■ What the task requires: Reproduce the records below exactly; no pictures.

■ Given records:
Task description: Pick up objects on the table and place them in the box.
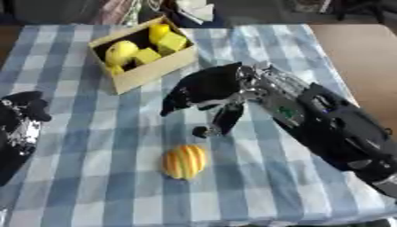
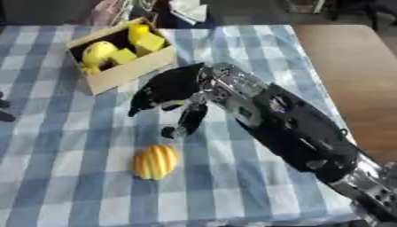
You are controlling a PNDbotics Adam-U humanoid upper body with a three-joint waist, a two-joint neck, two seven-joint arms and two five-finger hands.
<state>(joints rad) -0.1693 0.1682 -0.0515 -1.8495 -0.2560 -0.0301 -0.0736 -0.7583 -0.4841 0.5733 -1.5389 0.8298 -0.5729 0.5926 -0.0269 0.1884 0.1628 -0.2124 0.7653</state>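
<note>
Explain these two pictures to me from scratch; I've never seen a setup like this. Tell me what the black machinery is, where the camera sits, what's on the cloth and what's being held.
Both pictures come from the two eyes of one camera in a humanoid robot's head, looking down at its work, so they are nearly identical. A person steers the robot.

The big black and silver arm from the right ends in the right hand, which hangs over a table covered in blue and white checked cloth. Its fingers look relaxed and it holds nothing that I can see. The left hand shows at the left edge of the left eye view; whether it is open or shut is unclear.

On the cloth lies a yellow and orange striped fruit. Further back stands a cardboard box already holding several yellow objects.
</note>
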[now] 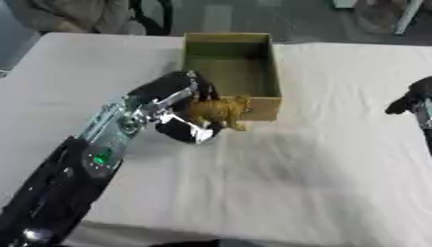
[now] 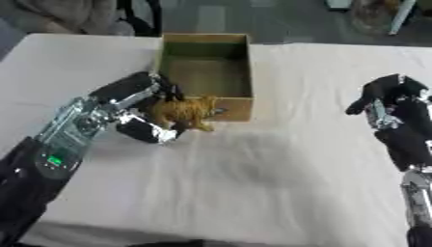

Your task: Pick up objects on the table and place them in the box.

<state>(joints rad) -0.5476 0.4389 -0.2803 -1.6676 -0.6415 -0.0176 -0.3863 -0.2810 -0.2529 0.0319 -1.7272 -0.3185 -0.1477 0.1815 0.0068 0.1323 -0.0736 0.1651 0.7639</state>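
My left hand (image 1: 182, 108) curled round toy tiger (image 1: 221, 111), carrying; next lift over box (image 1: 272, 72) wall & drop; right hand (image 2: 384, 96) idle, fingers curled, holding nothing

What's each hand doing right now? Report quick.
Left hand: closed on the toy tiger, beside the box.
Right hand: fingers curled, holding nothing.

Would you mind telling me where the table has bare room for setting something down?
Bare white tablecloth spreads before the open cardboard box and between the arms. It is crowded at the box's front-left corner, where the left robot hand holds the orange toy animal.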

■ Solved problem:
Task description: Pick up objects on the table and place them in the box.
You are controlling a PNDbotics Adam-U humanoid upper body with a three-joint waist, a two-joint neck, two seven-joint arms and two five-finger hands.
<state>(joints rad) -0.1693 0.1682 -0.0515 -1.8495 -0.2560 -0.0301 -0.0736 -0.7583 -0.4841 0.5733 -1.5389 0.8298 -0.5729 0.5926 -0.0269 0.1884 0.1628 -0.2124 0.7653</state>
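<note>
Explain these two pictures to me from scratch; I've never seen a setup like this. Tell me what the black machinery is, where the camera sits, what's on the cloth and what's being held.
Both pictures come from the two eyes of one camera in a humanoid robot's head, looking down at its work, so they are nearly identical. A person steers the robot.

The big black and silver arm from the right ends in the right hand, which hangs over a table covered in blue and white checked cloth. Its fingers look relaxed and it holds nothing that I can see. The left hand shows at the left edge of the left eye view; whether it is open or shut is unclear.

On the cloth lies a yellow and orange striped fruit. Further back stands a cardboard box already holding several yellow objects.
</note>
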[now] 
[now] 

Your task: Pick up objects on the table and place them in the box.

<state>(joints rad) -0.5476 0.4389 -0.2803 -1.6676 -0.6415 -0.0176 -0.3863 -0.2810 -0.2529 0.0319 -1.7272 -0.3185 -0.1477 0.1815 0.0068 0.1323 -0.0736 0.1651 0.7639</state>
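My left hand (image 1: 182, 108) curled round toy tiger (image 1: 221, 111), carrying; next lift over box (image 1: 272, 72) wall & drop; right hand (image 2: 384, 96) idle, fingers curled, holding nothing

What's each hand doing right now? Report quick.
Left hand: closed on the toy tiger, beside the box.
Right hand: fingers curled, holding nothing.

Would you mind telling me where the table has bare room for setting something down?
Bare white tablecloth spreads before the open cardboard box and between the arms. It is crowded at the box's front-left corner, where the left robot hand holds the orange toy animal.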

No more output will be produced for this exercise.